Sejarah terbentuknya kempo di mulai dari perjalanan Kaiso ke Tiongkok dengan tujuan yang kuat. Ia mempelajari teknik-teknik esoterik dari berbagai guru yang ia temui sehubungan dengan pekerjaannya yang tidak biasa.

Kemudian dalam keadaan perang di daerah timur laut Tiongkok, Kaiso menyadari bahwa “apabila masyarakat diatur oleh orang-orang, maka kedamaian sesungguhnya hanya dapat datang dari pengembangan rasa kasih sayang, keberanian dan rasa keadilan dalam diri sebanyak mungkin orang.” Kemudian Ia memutuskan mengumpulkan anak-anak muda dengan tujuan yang baik, untuk menerangkan sikap ini kepada mereka, dan menarik pengertian mereka, menanamkan kepercayaan diri, keberanian dan semangat, serta mendidik orang-orang yang ingin berjuang untuk kebangkitan tanah airnya.

Kembali dari Tiongkok, Kaiso mendapatkan kacaunya Jepang karena kekalahan. Nilai moralitas dan kemanusiaan telah hilang, dan masyarakat Jepang saling bermusuhan karena ketidakadilan dan kekerasan yang dilakukan secara terbuka di mata umum. Menanggapi hal ini, Kaiso mememerintahkan dan menyusun teknik teknik yang telah ia pelajari selama berada di Tiongkok, dengan menerapkan sentuhan kreasinya sendiri untuk membuat suatu sistem teknik yang baru yang dapat dinikmati para individu untuk dipelajari.

Kaiso mengubah rumahnya menjadi tempat latihan, dan mengajarkan teknik-teknik serta kata-kata nasihat mengenai pandangan hidupnya dan dunia.

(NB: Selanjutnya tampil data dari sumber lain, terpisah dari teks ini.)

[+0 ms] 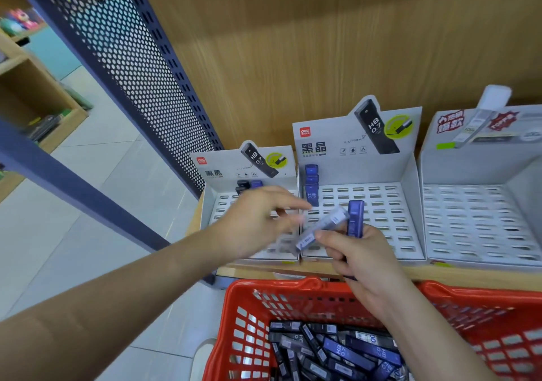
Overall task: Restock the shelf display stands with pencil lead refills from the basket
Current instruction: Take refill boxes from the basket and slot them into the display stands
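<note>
My right hand (360, 257) grips two pencil lead refills above the shelf edge: a blue case (355, 217) held upright and a clear grey case (322, 229) tilted to the left under my thumb. My left hand (258, 222), blurred by motion, hovers over the left display stand (217, 204) with its fingers stretched toward the clear case. The middle stand (381, 204) holds a few blue refills (311, 187) in its back left slots. Dark and blue refills (243, 187) stand at the back of the left stand. The red basket (243, 295) below holds several refills (337, 351).
A third white stand (481, 219) sits to the right on the wooden shelf (469, 276), its slots showing no refills. A blue perforated metal panel (140, 72) rises at the left of the shelf. Tiled floor (102, 175) and other wooden shelving (35, 99) lie further left.
</note>
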The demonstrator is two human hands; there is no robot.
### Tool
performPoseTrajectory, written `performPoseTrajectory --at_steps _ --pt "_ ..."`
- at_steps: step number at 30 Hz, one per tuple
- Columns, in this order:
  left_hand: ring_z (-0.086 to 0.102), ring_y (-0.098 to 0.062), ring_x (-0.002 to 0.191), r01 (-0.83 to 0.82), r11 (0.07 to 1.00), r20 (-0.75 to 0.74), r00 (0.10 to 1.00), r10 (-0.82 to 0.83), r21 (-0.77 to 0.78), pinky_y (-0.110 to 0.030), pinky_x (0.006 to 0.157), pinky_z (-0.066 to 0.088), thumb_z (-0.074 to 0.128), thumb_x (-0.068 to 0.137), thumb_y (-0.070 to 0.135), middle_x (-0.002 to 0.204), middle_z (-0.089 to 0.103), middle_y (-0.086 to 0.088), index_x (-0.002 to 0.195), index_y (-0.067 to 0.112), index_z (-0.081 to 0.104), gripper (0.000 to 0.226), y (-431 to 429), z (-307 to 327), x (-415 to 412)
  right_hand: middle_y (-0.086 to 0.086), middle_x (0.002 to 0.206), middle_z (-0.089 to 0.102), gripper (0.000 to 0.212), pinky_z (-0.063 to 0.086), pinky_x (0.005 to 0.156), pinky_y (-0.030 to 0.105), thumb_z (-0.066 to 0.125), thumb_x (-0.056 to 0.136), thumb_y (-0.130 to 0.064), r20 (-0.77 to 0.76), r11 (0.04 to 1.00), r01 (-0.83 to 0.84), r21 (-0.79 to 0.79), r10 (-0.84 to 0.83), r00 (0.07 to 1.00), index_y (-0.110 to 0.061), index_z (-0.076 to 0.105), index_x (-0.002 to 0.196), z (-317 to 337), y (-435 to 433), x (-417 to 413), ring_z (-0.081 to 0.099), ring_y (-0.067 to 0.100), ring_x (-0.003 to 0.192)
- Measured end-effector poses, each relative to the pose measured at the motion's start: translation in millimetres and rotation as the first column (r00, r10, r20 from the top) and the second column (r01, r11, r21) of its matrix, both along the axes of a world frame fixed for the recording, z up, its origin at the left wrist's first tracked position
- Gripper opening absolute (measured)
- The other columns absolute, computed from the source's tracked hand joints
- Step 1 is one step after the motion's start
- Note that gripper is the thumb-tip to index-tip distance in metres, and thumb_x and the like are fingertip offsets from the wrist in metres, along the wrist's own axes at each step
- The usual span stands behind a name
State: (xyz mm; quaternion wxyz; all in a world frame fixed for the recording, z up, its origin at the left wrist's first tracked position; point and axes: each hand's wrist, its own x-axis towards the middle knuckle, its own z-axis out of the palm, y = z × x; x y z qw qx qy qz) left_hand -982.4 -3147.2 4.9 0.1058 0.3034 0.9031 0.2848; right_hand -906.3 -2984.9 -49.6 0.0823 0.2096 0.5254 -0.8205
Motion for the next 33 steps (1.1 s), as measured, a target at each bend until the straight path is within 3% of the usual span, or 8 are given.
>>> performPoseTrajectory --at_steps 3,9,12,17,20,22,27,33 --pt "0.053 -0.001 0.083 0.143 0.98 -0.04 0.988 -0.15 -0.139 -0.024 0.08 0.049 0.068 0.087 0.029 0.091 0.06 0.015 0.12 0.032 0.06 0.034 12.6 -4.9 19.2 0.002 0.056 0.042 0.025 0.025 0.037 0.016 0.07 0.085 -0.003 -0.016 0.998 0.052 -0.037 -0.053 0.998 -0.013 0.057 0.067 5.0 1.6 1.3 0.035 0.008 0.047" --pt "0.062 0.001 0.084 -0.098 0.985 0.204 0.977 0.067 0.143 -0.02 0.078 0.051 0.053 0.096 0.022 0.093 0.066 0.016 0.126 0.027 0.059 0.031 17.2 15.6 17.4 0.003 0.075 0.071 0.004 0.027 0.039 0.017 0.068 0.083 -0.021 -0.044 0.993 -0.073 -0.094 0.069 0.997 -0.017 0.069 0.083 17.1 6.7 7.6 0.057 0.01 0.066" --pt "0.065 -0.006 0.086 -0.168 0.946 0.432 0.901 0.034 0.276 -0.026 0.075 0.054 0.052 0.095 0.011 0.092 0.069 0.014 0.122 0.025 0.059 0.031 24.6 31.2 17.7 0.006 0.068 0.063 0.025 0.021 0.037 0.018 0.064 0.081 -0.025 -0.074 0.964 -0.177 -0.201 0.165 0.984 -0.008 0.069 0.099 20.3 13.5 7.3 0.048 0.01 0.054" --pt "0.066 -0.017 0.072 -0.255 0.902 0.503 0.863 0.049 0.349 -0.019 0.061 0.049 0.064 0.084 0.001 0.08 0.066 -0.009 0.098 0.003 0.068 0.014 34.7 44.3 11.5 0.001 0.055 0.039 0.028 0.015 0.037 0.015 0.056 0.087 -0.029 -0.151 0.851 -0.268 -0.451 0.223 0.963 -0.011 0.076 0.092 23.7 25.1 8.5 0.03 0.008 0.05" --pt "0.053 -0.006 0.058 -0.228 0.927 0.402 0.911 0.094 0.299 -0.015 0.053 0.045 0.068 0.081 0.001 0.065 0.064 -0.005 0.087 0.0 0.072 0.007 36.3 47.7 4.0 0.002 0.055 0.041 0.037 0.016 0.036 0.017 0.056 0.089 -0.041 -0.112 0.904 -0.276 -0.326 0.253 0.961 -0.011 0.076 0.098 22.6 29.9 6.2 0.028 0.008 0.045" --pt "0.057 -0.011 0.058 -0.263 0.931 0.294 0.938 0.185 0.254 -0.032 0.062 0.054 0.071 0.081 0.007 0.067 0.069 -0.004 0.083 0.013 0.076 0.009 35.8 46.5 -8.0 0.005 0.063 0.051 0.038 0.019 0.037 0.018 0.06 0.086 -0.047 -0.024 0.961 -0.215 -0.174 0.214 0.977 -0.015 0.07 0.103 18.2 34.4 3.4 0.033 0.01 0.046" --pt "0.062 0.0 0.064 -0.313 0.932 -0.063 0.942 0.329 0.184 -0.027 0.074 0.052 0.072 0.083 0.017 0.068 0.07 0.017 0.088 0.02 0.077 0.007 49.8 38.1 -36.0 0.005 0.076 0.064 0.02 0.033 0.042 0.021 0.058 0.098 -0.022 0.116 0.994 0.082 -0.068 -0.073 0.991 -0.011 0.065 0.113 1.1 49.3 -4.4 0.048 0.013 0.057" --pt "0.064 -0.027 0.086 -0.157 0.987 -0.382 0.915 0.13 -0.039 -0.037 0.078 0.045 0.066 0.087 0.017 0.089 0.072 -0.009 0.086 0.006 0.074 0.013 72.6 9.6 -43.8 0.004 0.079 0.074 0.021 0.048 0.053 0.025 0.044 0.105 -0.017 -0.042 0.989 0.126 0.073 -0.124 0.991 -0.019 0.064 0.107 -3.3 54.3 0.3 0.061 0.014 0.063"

Kaiso pun membentuk berturut Nippon Hoppa Shorinji Kempo Kai dan Komanji Kyodan, Kongo Zen Sohonzan Shorinji. Lalu Nihon Shorinji Bugei Semmon Gakko (Akademi Budo Shorinji Jepang), dan Zen Nihon Shorinji Kempo Remmei (Federasi Shorinji Kempo Jepang). Kemudian, beberapa tahun kemudian, ia membentuk organisasi Shadan Hojin Nihon Shorinji Kempo Remmei (Yayasan Federasi Shorinji Kempo Jepang), yang secara khusus menerapkan usaha untuk pelatihan bagi orang-orang muda.